**Required work**:
The data that follows should be copied out exactly.

(Dataset records)

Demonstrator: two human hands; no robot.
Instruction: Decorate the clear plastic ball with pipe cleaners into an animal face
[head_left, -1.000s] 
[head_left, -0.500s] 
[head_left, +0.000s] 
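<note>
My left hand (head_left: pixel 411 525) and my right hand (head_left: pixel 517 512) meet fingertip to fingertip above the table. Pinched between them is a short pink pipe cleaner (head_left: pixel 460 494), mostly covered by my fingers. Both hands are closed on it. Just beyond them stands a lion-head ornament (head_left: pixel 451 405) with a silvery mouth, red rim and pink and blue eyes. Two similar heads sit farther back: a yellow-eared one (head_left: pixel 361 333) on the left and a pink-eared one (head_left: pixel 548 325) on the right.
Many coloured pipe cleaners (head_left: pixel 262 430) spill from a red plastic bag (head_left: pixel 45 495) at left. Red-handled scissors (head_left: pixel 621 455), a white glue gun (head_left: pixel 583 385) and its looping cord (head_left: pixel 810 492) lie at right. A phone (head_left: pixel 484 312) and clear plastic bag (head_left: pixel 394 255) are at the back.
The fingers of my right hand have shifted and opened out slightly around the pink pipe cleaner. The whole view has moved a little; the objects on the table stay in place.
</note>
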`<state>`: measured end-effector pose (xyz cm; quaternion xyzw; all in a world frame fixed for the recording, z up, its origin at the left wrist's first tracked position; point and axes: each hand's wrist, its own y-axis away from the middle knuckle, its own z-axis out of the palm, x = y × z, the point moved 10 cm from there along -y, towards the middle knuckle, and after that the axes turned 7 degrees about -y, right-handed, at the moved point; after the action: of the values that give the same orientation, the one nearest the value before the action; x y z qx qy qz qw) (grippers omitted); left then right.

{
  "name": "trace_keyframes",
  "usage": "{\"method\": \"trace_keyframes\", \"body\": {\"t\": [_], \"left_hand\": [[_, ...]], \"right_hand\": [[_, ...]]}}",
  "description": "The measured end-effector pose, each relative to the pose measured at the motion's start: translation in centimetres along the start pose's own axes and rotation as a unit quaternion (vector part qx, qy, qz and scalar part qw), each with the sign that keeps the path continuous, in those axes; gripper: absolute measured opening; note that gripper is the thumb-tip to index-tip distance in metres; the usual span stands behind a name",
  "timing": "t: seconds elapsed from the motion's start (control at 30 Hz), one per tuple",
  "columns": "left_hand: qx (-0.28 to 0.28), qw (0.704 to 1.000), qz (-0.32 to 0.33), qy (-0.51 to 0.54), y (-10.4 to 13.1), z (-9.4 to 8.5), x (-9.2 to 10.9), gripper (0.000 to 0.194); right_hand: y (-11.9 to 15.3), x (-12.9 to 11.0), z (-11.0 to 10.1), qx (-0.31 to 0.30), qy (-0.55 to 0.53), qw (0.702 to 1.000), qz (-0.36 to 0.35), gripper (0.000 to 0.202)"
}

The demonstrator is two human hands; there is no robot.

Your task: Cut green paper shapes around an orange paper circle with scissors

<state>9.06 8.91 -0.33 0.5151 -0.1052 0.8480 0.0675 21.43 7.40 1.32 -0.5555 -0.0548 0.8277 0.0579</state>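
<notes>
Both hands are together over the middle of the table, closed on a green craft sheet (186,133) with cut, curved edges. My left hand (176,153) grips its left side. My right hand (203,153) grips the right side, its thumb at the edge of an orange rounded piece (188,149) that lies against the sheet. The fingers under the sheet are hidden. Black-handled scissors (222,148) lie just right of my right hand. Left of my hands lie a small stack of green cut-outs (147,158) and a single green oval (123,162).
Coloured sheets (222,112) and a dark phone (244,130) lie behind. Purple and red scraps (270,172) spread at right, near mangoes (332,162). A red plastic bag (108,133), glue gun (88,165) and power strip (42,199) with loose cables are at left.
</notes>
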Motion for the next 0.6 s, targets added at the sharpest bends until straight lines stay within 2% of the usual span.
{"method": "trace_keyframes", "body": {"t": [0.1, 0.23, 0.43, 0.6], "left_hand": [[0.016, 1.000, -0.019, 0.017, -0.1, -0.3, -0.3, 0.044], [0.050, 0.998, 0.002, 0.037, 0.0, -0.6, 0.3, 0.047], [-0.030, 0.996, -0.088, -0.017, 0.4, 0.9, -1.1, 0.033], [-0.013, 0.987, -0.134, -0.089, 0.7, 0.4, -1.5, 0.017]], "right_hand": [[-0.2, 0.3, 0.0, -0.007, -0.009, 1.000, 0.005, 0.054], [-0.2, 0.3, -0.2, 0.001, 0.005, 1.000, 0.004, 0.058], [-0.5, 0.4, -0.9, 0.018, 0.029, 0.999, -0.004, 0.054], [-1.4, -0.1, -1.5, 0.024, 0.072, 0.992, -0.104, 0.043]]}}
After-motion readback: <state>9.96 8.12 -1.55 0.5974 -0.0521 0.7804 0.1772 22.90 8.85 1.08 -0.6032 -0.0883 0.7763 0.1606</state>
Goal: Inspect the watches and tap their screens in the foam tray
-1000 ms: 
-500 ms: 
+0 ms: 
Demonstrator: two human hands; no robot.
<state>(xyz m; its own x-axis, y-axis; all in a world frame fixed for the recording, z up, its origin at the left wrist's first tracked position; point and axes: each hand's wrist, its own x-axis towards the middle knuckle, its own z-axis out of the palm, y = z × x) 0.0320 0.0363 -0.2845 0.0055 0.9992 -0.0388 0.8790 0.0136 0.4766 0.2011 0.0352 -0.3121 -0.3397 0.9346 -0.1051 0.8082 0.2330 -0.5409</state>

**Output for this exercise**:
Demonstrator: two human hands; no robot.
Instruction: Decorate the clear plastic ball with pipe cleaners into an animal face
[head_left, -1.000s] 
[head_left, -0.500s] 
[head_left, +0.000s] 
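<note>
My left hand (head_left: pixel 411 525) and my right hand (head_left: pixel 517 512) meet fingertip to fingertip above the table. Pinched between them is a short pink pipe cleaner (head_left: pixel 460 494), mostly covered by my fingers. Both hands are closed on it. Just beyond them stands a lion-head ornament (head_left: pixel 451 405) with a silvery mouth, red rim and pink and blue eyes. Two similar heads sit farther back: a yellow-eared one (head_left: pixel 361 333) on the left and a pink-eared one (head_left: pixel 548 325) on the right.
Many coloured pipe cleaners (head_left: pixel 262 430) spill from a red plastic bag (head_left: pixel 45 495) at left. Red-handled scissors (head_left: pixel 621 455), a white glue gun (head_left: pixel 583 385) and its looping cord (head_left: pixel 810 492) lie at right. A phone (head_left: pixel 484 312) and clear plastic bag (head_left: pixel 394 255) are at the back.
The fingers of my right hand have shifted and opened out slightly around the pink pipe cleaner. The whole view has moved a little; the objects on the table stay in place.
</note>
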`<state>`: measured end-effector pose (xyz cm; quaternion xyzw; all in a world frame fixed for the recording, z up, its origin at the left wrist's first tracked position; point and axes: each hand's wrist, its own y-axis away from the middle knuckle, its own z-axis out of the palm, x = y × z, the point moved 10 cm from there along -y, towards the middle knuckle, and after that the axes turned 7 degrees about -y, right-handed, at the moved point; after the action: of the values that give the same orientation, the one nearest the value before the action; x y z qx qy qz qw) (grippers omitted); left then right.

{
  "name": "trace_keyframes",
  "usage": "{\"method\": \"trace_keyframes\", \"body\": {\"t\": [_], \"left_hand\": [[_, ...]], \"right_hand\": [[_, ...]]}}",
  "description": "The measured end-effector pose, each relative to the pose measured at the motion's start: translation in centimetres along the start pose's own axes and rotation as a unit quaternion (vector part qx, qy, qz and scalar part qw), each with the sign that keeps the path continuous, in those axes; gripper: absolute measured opening; note that gripper is the thumb-tip to index-tip distance in metres; the usual span stands behind a name",
  "timing": "t: seconds elapsed from the motion's start (control at 30 Hz), one per tuple",
  "columns": "left_hand: qx (-0.28 to 0.28), qw (0.704 to 1.000), qz (-0.32 to 0.33), qy (-0.51 to 0.54), y (-10.4 to 13.1), z (-9.4 to 8.5), x (-9.2 to 10.9), gripper (0.000 to 0.194); right_hand: y (-11.9 to 15.3), x (-12.9 to 11.0), z (-11.0 to 10.1), qx (-0.31 to 0.30), qy (-0.55 to 0.53), qw (0.702 to 1.000), qz (-0.36 to 0.35), gripper (0.000 to 0.202)"
}

The demonstrator is two human hands; there is no robot.

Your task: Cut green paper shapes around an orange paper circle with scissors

<state>9.06 8.91 -0.33 0.5151 -0.1052 0.8480 0.0675 21.43 7.40 1.32 -0.5555 -0.0548 0.8277 0.0579</state>
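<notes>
Both hands are together over the middle of the table, closed on a green craft sheet (186,133) with cut, curved edges. My left hand (176,153) grips its left side. My right hand (203,153) grips the right side, its thumb at the edge of an orange rounded piece (188,149) that lies against the sheet. The fingers under the sheet are hidden. Black-handled scissors (222,148) lie just right of my right hand. Left of my hands lie a small stack of green cut-outs (147,158) and a single green oval (123,162).
Coloured sheets (222,112) and a dark phone (244,130) lie behind. Purple and red scraps (270,172) spread at right, near mangoes (332,162). A red plastic bag (108,133), glue gun (88,165) and power strip (42,199) with loose cables are at left.
</notes>
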Motion for the next 0.6 s, targets added at the sharpest bends until straight lines stay within 2% of the usual span.
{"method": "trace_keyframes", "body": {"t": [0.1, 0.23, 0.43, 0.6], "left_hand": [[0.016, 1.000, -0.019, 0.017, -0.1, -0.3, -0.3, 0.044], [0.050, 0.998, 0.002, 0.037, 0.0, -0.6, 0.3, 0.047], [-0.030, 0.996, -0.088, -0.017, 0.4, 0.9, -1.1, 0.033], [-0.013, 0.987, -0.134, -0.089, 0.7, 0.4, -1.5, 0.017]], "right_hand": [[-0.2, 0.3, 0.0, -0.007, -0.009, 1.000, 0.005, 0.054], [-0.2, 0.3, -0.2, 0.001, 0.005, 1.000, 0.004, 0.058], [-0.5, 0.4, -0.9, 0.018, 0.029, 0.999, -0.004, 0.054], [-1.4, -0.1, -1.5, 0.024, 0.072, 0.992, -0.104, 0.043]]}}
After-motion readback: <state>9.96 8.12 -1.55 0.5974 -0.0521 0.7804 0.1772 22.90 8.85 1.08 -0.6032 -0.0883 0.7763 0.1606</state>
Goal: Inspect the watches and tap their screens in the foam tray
-1000 ms: 
-500 ms: 
+0 ms: 
Demonstrator: two human hands; no robot.
<state>(xyz m; its own x-axis, y-axis; all in a world frame fixed for the recording, z up, its origin at the left wrist's first tracked position; point and axes: each hand's wrist, its own x-axis towards the middle knuckle, its own z-axis out of the palm, y = z × x) 0.0320 0.0363 -0.2845 0.0055 0.9992 -0.0388 0.8790 0.0136 0.4766 0.2011 0.0352 -0.3121 -0.3397 0.9346 -0.1051 0.8082 0.2330 -0.5409</state>

This completes the exercise.